Warum sollte ich gegen Paechs Lehre einer vernünftigen Wachstumsökonomie sein? Ich hatte hier doch geschrieben, dass meine Diplomarbeit zum Thema der Technikfolgeabschätzung angelegt war und darin war damals schon Recycling ein zentraler Bestandteil dieser Arbeit. Es geht also um sinnvollen (nicht nur) technologischen Kreislauf, anstatt eines aberwitzigen Wachstums. Auch hier trittst Du offene Türen bei mir ein!


Ich hatte nach Deinen Unterstellungen den Klima-Klebenden gegenüber den Eindruck gewonnen, dass es Dir mehr um die persönliche Diskreditierung als um die Sache gehe. Ähnlich schienst Du mir auch Neubauers Großmutter gegenüber hinsichtlich ihrer PV-Anlage auf dem Dach bereits vor 30 Jahren reserviert zu sein, anstatt Freude darüber zu zeigen, dass es wohlhabende Menschen gibt, die ihr Geld sinnvoll einsetzen und nicht bloß verprassen oder vermehren.   

Aus Deiner Sicht mag es Unterstellung sein und für einige Fälle wird das auch zutreffen. Ist man ehrlich gegen sich selbst, wird man nicht wenige Fälle von Heuchelei und Doppelmoral auf diesem Gebiet erlebt haben und bei genauem Hinsehen täglich erkennen. Damit meine ich nicht vornehmlich die Kleber, sondern die von mir erwähnten SUV-Grünlinge. Was die Klebeaktionen angelangt, bleibe ich dabei: es handelt sich um Aktionen, die mehr Unmut als Zustimmung befördern und damit erachte ich sie als sinnlos bzw, kontraproduktiv. Damit habe ich hier keinen dieser Aktivisten persönlich diskreditiert, sondern äußere meine Meinung genau auf jener gesetzlichen Grundlage, auf die sich diese Protestaktionen stützen.

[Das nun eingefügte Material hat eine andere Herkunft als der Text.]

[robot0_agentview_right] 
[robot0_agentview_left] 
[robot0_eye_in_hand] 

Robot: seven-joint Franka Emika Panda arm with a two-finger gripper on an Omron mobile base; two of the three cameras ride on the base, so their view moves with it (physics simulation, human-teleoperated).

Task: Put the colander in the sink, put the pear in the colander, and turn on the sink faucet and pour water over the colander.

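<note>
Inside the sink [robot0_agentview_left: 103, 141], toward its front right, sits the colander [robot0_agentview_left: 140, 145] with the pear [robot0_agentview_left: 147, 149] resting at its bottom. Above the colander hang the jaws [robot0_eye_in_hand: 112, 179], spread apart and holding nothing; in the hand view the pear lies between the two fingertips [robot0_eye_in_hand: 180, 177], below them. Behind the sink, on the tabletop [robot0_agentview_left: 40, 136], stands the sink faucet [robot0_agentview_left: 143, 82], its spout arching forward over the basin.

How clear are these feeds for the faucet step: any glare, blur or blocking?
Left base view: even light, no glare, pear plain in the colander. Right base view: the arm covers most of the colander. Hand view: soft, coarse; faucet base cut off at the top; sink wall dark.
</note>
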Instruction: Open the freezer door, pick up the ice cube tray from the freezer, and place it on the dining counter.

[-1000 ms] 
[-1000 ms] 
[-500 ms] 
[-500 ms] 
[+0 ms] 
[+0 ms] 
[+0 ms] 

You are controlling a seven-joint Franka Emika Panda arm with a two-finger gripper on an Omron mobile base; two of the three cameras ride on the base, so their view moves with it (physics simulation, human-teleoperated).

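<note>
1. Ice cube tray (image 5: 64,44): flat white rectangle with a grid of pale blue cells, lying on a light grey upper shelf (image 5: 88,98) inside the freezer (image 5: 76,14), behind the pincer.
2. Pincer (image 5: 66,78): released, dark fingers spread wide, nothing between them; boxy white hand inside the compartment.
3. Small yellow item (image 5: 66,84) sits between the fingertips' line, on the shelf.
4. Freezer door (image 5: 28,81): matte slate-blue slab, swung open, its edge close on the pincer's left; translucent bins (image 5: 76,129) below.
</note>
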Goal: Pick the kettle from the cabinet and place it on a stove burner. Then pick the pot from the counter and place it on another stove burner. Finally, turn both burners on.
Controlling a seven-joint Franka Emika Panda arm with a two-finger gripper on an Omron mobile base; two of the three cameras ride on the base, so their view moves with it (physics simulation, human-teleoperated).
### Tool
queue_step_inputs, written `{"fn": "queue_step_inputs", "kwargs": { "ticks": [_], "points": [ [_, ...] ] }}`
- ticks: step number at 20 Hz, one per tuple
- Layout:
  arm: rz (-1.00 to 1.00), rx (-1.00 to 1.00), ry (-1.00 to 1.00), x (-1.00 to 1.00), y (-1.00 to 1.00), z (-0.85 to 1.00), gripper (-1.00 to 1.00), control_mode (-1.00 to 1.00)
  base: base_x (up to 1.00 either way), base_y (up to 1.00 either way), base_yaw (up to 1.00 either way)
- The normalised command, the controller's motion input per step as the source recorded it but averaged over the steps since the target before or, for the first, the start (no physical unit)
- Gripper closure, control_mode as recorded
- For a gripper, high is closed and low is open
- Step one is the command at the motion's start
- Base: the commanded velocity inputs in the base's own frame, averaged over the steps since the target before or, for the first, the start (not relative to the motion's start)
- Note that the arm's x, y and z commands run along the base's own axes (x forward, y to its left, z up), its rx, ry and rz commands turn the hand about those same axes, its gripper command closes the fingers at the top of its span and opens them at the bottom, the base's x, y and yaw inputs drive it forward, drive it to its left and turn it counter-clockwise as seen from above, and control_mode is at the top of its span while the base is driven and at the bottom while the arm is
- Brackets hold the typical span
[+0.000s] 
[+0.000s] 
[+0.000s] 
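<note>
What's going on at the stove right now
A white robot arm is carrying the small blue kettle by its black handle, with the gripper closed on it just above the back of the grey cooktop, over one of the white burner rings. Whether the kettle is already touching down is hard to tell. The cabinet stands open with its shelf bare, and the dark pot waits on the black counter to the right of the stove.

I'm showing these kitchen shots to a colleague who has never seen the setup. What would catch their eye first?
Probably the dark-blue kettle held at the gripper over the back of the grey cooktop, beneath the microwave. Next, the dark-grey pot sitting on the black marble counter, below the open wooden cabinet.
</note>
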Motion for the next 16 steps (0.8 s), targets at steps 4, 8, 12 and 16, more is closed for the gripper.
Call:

Na ja, ich freue mich jedenfalls darüber, dass es Menschen gibt, die sich noch für eine bessere Zukunft für alle einsetzen,- ohne gleich persönliche Motive zu unterstellen. Und Proteste sind natürlich nicht immer legal, wichtig ist nur, dass sie friedfertig bleiben. Über die konkreten Formen lässt sich stets streiten, aber um überhaupt in dem ganzen sonstigen Medienschwachsinn aufzufallen, sind halt störende und ununorthodoxe Aktionen nötig.